Bütün bunlara rağmen gelişmemiş, az gelişmiş toplumlardaki sol Marksist kültür gelişirken değişik reaksiyonlar da ortaya çıkıyor. Bu toplumlarda bilim, modern anlamda kültür, felsefe gelişmediği için bu gelişmemenin boşluklarını hurafeler dolduruyor, rasyonel gerçeklerin yerini kahramanlık menkıbeleri, hurafeler, destanlar ve solun kendine ait mitosları alıyor ve bunlar sloganlarla, şarkılarla, marşlarla, afişlerle dile getiriliyor. Sol kendini bu eski toplumun alışkanlıklarından, eski kültürün ağlarından kurtarıp gerçek bir özerklik ortaya koyamıyor. Bu da kaçınılmaz bir şey. Kültürün kültür olma halinin ortaya çıkan sonuçlarından birisi.

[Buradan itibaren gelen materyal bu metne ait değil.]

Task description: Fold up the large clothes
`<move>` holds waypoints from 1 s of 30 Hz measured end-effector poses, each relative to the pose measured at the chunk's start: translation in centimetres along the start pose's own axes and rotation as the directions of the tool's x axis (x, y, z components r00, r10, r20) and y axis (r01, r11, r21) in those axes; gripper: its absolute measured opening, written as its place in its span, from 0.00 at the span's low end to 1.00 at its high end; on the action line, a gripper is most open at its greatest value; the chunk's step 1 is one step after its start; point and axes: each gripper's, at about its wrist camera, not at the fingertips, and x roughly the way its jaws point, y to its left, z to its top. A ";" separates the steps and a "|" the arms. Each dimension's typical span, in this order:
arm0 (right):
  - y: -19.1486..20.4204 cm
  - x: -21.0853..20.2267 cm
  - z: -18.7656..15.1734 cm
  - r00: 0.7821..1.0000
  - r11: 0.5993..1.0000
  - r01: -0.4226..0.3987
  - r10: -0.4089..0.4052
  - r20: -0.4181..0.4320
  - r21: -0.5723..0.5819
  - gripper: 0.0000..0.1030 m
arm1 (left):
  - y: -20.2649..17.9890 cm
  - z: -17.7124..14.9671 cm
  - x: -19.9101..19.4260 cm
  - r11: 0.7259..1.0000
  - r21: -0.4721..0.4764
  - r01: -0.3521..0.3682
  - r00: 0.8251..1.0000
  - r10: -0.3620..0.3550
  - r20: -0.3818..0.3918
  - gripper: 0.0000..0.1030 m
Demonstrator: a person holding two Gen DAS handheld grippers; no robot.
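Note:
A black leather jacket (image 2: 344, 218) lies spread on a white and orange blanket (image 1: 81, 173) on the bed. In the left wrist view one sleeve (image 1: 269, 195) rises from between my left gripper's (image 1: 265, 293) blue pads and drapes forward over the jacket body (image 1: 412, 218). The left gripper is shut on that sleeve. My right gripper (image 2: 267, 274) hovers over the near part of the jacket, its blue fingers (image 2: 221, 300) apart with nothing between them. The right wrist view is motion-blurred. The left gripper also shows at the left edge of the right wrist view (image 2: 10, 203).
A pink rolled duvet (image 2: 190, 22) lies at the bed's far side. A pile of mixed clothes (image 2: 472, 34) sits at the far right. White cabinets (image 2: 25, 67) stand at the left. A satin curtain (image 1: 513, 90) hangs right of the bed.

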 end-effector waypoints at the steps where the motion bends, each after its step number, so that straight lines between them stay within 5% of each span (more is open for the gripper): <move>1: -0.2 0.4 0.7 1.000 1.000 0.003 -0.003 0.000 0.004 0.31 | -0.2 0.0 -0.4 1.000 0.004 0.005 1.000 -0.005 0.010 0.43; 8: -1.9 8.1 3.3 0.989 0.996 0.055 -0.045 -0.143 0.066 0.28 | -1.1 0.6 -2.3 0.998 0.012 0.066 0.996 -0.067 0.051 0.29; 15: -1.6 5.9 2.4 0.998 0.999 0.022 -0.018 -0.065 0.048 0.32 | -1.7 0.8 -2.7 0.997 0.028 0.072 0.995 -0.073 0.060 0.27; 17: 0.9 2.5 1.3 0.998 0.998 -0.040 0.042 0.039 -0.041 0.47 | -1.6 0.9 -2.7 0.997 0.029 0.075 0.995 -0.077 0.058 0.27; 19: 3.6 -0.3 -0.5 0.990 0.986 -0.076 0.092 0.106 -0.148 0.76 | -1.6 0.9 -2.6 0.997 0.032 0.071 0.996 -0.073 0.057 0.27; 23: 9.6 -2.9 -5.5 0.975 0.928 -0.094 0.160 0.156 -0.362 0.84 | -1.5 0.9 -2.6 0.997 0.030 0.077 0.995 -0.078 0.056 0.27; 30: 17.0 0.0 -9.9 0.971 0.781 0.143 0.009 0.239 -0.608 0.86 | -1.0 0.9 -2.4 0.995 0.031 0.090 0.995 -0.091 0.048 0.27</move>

Hurafeciliğin, dogmaların, menkıbecilerin çok etkili olması, bilimsel gerçeklerin yerini almasının en önemli sebeplerinden birisi toplumun kültürünün, felsefesinin, bilimin az gelişmişliği ya da olmayışı, üniversitelerin bilim üreten yerler olamayışı, toplumun kültürel hayatındaki modernleşmenin eksikliği gibi etkenler bunu hızlandırıp çoğaltıyor.
Türkiye’ye gelince. Türkiye’deki sol da bu şema içerisinde kendini var etti. Sol bilimsel gerçekleri araştırma yerine, objektif gerçekleri araştırıp ortaya çıkarma ve bunlar içindeki çelişkileri, durumları değerlendirip bir teorik çerçeve oluşturma, bir kavramsal dünya yaratma, bir felsefi bakış açısı, bir strateji oluşturma biçiminde olması gereken durumlarda başarısız olduğu için, bu başarısızlığın yarattığı boşlukları hurafelerle, destanlarla, kahramanlık menkıbeleri ile doldurmuştur.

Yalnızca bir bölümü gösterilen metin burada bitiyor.